**WORK INSTRUCTIONS:**
An exact copy of the entries is needed, with every line included.

**Stored dataset items:**

[Start of section]

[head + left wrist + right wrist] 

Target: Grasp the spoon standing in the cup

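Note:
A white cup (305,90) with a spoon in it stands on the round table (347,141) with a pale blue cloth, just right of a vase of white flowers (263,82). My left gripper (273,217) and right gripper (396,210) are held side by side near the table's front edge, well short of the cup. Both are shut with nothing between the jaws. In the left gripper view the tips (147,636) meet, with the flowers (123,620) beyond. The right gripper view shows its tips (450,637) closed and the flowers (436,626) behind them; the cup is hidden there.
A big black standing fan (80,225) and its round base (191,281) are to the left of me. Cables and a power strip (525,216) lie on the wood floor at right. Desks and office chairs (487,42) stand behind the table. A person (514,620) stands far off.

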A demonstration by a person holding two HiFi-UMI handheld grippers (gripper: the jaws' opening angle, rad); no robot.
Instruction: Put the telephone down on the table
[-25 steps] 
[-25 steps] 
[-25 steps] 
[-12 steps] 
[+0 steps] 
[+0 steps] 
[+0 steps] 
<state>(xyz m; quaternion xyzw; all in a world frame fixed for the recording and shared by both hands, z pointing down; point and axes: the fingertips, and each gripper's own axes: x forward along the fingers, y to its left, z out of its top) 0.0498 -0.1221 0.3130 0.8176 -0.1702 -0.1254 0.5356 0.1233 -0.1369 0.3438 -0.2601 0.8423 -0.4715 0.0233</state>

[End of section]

**TASK SOLUTION:**
[head + left wrist + right wrist] 

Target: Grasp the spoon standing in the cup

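Note:
A white cup (305,90) with a spoon in it stands on the round table (347,141) with a pale blue cloth, just right of a vase of white flowers (263,82). My left gripper (273,217) and right gripper (396,210) are held side by side near the table's front edge, well short of the cup. Both are shut with nothing between the jaws. In the left gripper view the tips (147,636) meet, with the flowers (123,620) beyond. The right gripper view shows its tips (450,637) closed and the flowers (436,626) behind them; the cup is hidden there.
A big black standing fan (80,225) and its round base (191,281) are to the left of me. Cables and a power strip (525,216) lie on the wood floor at right. Desks and office chairs (487,42) stand behind the table. A person (514,620) stands far off.
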
A demonstration by a person holding two HiFi-UMI handheld grippers (gripper: the jaws' opening angle, rad); no robot.
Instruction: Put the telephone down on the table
[-25 steps] 
[-25 steps] 
[-25 steps] 
[-12 steps] 
[+0 steps] 
[+0 steps] 
[+0 steps] 
<state>(xyz m; quaternion xyzw; all in a world frame fixed for the recording and shared by both hands, z pointing down; point and axes: the fingertips, and each gripper's own axes: x forward along the fingers, y to its left, z out of its top) 0.0498 -0.1221 0.3130 0.8176 -0.1702 -0.1254 0.5356 0.1233 -0.1369 0.3438 -0.2601 0.8423 -0.4715 0.0233</state>

Reply complete, and nothing else is required.